## REQUIREMENT:
Would you transcribe each of the entries exactly, with nothing added or dropped?

================

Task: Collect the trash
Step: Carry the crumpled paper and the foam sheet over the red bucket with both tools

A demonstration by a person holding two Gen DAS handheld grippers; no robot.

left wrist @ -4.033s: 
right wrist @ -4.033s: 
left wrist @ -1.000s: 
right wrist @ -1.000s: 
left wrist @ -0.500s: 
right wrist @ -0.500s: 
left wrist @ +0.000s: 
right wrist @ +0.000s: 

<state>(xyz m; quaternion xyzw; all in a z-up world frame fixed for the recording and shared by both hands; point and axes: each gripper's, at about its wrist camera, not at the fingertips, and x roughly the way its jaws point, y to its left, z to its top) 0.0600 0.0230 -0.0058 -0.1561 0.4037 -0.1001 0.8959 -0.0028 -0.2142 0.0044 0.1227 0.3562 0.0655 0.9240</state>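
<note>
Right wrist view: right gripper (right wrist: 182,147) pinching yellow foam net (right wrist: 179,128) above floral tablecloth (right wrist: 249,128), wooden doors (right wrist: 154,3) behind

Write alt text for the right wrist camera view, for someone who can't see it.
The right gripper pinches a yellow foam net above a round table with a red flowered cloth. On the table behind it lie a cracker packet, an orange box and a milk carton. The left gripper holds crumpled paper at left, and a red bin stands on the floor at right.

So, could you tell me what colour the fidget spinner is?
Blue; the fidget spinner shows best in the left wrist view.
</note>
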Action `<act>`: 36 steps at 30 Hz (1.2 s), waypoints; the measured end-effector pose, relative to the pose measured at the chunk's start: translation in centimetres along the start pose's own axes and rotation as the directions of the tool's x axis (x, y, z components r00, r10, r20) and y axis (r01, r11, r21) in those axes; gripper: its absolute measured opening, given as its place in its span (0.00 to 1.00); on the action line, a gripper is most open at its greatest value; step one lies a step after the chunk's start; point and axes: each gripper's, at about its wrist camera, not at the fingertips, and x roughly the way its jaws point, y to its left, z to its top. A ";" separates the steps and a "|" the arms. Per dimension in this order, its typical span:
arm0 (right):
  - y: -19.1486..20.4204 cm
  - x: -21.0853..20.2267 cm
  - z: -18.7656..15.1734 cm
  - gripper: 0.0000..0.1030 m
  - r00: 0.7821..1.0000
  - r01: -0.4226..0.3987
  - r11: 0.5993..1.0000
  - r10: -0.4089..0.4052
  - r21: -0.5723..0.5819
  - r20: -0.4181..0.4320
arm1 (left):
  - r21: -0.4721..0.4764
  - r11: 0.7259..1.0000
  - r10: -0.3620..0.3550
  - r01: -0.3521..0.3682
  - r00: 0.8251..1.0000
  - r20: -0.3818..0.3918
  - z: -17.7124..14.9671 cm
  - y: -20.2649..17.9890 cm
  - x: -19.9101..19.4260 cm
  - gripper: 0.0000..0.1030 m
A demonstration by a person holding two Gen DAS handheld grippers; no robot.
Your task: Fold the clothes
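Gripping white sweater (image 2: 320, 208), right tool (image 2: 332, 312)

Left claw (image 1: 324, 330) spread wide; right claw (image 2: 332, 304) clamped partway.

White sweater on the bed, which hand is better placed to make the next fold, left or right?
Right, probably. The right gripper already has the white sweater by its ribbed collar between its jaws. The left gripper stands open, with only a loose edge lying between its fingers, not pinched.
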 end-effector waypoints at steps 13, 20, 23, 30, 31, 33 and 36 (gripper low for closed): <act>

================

## WRITTEN RESPONSE:
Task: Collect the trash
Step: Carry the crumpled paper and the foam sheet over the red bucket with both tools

A demonstration by a person holding two Gen DAS handheld grippers; no robot.

left wrist @ -4.033s: 
right wrist @ -4.033s: 
left wrist @ -1.000s: 
right wrist @ -1.000s: 
left wrist @ -0.500s: 
right wrist @ -0.500s: 
left wrist @ +0.000s: 
right wrist @ +0.000s: 

<state>(xyz m; quaternion xyzw; all in a z-up world frame fixed for the recording and shared by both hands; point and axes: each gripper's, at about its wrist camera, not at the fingertips, and x roughly the way its jaws point, y to its left, z to its top) 0.0600 0.0230 -0.0058 -0.1561 0.4037 -0.1001 0.8959 -0.0028 -0.2142 0.0044 0.1227 0.3562 0.0655 0.9240</state>
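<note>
Right wrist view: right gripper (right wrist: 182,147) pinching yellow foam net (right wrist: 179,128) above floral tablecloth (right wrist: 249,128), wooden doors (right wrist: 154,3) behind

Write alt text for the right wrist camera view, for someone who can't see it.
The right gripper pinches a yellow foam net above a round table with a red flowered cloth. On the table behind it lie a cracker packet, an orange box and a milk carton. The left gripper holds crumpled paper at left, and a red bin stands on the floor at right.

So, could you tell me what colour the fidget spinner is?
Blue; the fidget spinner shows best in the left wrist view.
</note>
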Action `<act>`: 36 steps at 30 Hz (1.2 s), waypoints; the measured end-effector pose, relative to the pose measured at the chunk's start: translation in centimetres along the start pose's own axes and rotation as the directions of the tool's x axis (x, y, z components r00, r10, r20) and y axis (r01, r11, r21) in those axes; gripper: its absolute measured opening, given as its place in its span (0.00 to 1.00); on the action line, a gripper is most open at its greatest value; step one lies a step after the chunk's start; point and axes: each gripper's, at about its wrist camera, not at the fingertips, and x roughly the way its jaws point, y to its left, z to its top. A ";" separates the steps and a "|" the arms. Per dimension in this order, its typical span:
arm0 (right):
  - y: -19.1486..20.4204 cm
  - x: -21.0853..20.2267 cm
  - z: -18.7656..15.1734 cm
  - gripper: 0.0000..0.1030 m
  - r00: 0.7821..1.0000
  - r01: -0.4226..0.3987
  - r11: 0.5993..1.0000
  - r10: -0.4089..0.4052
  - r21: -0.5723..0.5819
  - r20: -0.4181..0.4320
arm1 (left):
  - r21: -0.4721..0.4764
  - r11: 0.7259..1.0000
  - r10: -0.3620..0.3550
  - r01: -0.3521..0.3682
  - r00: 0.8251..1.0000
  - r20: -0.3818..0.3918
  - z: -17.7124..14.9671 cm
  - y: -20.2649..17.9890 cm
  - x: -19.9101..19.4260 cm
  - gripper: 0.0000..0.1030 m
A demonstration by a person holding two Gen DAS handheld grippers; no robot.
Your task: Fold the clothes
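Gripping white sweater (image 2: 320, 208), right tool (image 2: 332, 312)

Left claw (image 1: 324, 330) spread wide; right claw (image 2: 332, 304) clamped partway.

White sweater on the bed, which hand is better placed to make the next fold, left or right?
Right, probably. The right gripper already has the white sweater by its ribbed collar between its jaws. The left gripper stands open, with only a loose edge lying between its fingers, not pinched.
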 end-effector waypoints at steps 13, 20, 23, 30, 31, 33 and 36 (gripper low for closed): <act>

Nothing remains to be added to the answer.